275 Huddersfield Road, Oldham, Lancashire, OL4 2RJ (0161) 667 2480

Provided and run by:
Springfield House

All Inspections

6 July 2023

During a monthly review of our data

We carried out a review of the data available to us about Springfield House on 6 July 2023. We have not found evidence that we need to carry out an inspection or reassess our rating at this stage.

This could change at any time if we receive new information. We will continue to monitor data about this service.

If you have concerns about Springfield House, you can give feedback on this service.

21 September 2019

During an annual regulatory review

We reviewed the information available to us about Springfield House on 21 September 2019. We did not find evidence of significant changes to the quality of service being provided since the last inspection. As a result, we decided not to inspect the surgery at this time. We will continue to monitor this information about this service throughout the year and may inspect the surgery when we see evidence of potential changes.

23 November 2018

During a routine inspection

We carried out an announced comprehensive inspection at Springfield House on 23 November 2018 as part of our inspection programme.

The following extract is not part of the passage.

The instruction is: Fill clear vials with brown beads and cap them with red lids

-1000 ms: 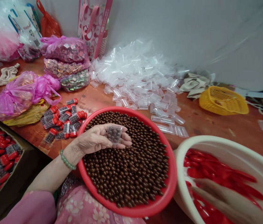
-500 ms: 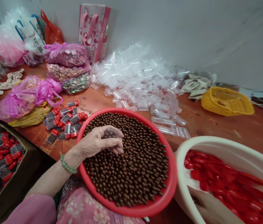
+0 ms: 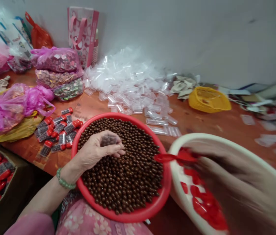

We based our judgement of the quality of care at this service on a combination of:

  • what we found when we inspected
  • information from our ongoing monitoring of data about services and
  • information from the provider, patients, the public and other organisations.

We have rated this practice as good overall and good for all population groups.

We found that:

  • The practice provided care in a way that kept patients safe and protected them from avoidable harm.
  • Patients received effective care and treatment that met their needs.
  • Staff dealt with patients with kindness and respect and involved them in decisions about their care.
  • The practice organised and delivered services to meet patients’ needs. Patients could access care and treatment in a timely way.
  • The way the practice was led and managed promoted the delivery of high-quality, person-centre care.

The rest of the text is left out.